A week later, I headed back to the distant immigration office, and together with A's family, we met an officer who seemed to be the chief. A, B, C, and even the village youth leader who acted as the guarantor, all visited together.

The officer asked each person involved in the case questions,

and eventually said, "I'll accept the application, so go pay the fine at the criminal department."

He then personally accompanied us to the criminal department and discussed the case with the officers there.

B received a 30% reduction in her illegal stay fine.

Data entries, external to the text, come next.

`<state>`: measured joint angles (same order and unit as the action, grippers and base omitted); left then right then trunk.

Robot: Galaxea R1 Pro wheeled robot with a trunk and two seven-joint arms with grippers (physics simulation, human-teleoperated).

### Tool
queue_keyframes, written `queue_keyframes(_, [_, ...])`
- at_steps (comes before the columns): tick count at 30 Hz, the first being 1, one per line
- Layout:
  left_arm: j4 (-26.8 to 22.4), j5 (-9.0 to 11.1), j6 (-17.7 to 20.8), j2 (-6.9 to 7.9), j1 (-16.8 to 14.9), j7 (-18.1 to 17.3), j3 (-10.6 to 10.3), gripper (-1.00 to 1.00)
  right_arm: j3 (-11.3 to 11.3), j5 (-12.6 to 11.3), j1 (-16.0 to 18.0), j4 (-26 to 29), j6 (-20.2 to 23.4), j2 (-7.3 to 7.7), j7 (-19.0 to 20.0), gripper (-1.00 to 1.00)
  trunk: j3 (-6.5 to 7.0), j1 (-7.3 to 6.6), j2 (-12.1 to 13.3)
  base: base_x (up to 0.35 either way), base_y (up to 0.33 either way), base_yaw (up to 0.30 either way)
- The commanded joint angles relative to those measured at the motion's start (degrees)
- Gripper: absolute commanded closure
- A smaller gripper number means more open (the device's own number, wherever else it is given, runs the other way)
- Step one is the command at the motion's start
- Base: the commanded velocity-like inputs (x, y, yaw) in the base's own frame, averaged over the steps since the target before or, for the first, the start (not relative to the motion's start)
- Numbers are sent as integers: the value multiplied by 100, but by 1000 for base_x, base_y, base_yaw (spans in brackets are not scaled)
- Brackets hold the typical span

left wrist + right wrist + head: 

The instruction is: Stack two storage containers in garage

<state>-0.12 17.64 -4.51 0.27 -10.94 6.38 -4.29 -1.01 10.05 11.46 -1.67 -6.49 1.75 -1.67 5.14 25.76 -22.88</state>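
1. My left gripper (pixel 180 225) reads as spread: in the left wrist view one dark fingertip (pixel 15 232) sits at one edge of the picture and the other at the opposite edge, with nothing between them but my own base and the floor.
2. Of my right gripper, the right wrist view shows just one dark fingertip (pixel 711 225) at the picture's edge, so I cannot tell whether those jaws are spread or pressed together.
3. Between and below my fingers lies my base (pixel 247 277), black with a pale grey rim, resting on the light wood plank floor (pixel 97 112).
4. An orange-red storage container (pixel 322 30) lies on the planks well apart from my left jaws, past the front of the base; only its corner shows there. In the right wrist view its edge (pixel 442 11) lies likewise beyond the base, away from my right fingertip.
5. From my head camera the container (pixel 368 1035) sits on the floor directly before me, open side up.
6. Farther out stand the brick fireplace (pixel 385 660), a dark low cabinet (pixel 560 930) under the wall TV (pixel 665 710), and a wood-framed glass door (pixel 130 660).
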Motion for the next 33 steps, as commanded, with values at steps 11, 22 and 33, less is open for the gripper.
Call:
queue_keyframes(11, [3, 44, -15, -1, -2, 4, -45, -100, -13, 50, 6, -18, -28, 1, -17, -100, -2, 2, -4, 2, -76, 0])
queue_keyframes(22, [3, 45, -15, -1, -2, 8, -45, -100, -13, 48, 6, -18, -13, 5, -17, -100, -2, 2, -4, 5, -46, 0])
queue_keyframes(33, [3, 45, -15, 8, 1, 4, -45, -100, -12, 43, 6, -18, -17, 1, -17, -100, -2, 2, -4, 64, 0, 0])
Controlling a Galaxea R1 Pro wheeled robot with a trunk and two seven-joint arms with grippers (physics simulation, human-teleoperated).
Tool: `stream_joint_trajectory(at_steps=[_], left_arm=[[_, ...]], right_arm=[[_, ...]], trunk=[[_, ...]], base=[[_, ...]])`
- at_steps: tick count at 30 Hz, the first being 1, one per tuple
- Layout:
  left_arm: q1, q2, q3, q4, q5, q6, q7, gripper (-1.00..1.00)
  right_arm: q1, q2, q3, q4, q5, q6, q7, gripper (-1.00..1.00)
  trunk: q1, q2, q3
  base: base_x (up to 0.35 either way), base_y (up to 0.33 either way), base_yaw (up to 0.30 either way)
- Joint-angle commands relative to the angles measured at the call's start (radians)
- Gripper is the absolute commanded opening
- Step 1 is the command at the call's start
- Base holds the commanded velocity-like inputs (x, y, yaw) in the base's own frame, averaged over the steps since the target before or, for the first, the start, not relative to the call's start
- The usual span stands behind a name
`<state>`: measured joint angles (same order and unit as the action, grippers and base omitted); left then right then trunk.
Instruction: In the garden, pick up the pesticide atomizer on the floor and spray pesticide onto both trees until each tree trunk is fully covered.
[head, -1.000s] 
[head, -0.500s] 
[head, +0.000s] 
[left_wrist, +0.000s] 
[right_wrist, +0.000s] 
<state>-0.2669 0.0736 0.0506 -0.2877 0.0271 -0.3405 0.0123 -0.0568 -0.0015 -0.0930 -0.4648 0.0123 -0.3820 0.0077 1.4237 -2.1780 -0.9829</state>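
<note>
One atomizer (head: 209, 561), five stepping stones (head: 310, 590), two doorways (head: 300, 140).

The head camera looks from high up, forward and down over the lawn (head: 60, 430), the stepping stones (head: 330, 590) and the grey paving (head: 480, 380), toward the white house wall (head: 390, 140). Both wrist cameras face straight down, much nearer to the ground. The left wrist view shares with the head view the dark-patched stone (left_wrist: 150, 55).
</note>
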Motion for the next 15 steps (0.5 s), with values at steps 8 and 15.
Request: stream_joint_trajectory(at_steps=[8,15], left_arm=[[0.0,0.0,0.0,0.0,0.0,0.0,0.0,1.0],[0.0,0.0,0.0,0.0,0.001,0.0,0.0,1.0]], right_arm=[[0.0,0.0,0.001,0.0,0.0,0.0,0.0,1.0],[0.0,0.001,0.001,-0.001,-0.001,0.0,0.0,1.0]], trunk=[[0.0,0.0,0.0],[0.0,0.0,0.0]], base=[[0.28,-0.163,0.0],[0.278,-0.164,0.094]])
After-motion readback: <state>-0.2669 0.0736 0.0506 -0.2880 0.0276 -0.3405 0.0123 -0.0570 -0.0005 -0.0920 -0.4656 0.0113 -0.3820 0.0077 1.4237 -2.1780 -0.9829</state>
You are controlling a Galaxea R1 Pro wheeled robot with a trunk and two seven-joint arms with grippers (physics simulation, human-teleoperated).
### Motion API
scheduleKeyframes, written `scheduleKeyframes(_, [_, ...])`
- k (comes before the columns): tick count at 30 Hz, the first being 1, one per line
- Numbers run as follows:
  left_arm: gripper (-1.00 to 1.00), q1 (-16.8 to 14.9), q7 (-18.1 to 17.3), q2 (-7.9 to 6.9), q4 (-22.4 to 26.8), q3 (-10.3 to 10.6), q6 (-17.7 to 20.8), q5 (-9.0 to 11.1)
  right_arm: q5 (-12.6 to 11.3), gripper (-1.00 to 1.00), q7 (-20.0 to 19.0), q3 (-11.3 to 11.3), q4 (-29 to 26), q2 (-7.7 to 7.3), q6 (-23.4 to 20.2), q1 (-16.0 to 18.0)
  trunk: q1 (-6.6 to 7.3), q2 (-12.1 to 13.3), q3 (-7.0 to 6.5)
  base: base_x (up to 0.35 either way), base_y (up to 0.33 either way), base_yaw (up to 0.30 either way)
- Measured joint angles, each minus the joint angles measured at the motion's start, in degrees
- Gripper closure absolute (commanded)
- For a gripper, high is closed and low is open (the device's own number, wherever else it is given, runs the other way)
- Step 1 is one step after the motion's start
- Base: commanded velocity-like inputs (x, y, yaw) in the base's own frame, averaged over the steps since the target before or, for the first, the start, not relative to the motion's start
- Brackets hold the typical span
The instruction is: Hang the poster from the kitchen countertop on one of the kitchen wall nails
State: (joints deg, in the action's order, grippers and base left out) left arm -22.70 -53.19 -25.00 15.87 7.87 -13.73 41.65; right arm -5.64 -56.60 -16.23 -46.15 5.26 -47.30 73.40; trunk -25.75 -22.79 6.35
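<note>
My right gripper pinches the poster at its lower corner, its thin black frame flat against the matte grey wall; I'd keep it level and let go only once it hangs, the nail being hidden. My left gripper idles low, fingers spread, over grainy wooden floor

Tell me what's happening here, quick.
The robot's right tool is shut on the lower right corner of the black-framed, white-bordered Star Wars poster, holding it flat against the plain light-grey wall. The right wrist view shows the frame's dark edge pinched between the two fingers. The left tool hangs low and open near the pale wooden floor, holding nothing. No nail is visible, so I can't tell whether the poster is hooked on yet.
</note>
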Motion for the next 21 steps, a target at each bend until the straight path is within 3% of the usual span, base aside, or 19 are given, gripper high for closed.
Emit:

※ In cases of notification of illegal stay, the maximum amount that can be reduced by the authority of the director, office head, etc., is up to 50%, typically up to 30%. For reductions beyond this, concrete reasons must exist, supported by relevant documents. Moreover, approval from the Minister of Justice is required for reductions above 50%.


Immigration Control Act Enforcement Rule Article 86

The fine can be mitigated or aggravated within half of the standard amount set in paragraph (1) by the director, office head, outpost head, or detention center head, considering the age and circumstances of the immigration offender, motives and consequences of the violation, ability to bear the fine, and number of violations.


 

After finishing the application, I said goodbye to A's de facto family? and the village youth leader in the immigration parking lot. We thanked each other and bowed our heads in farewell.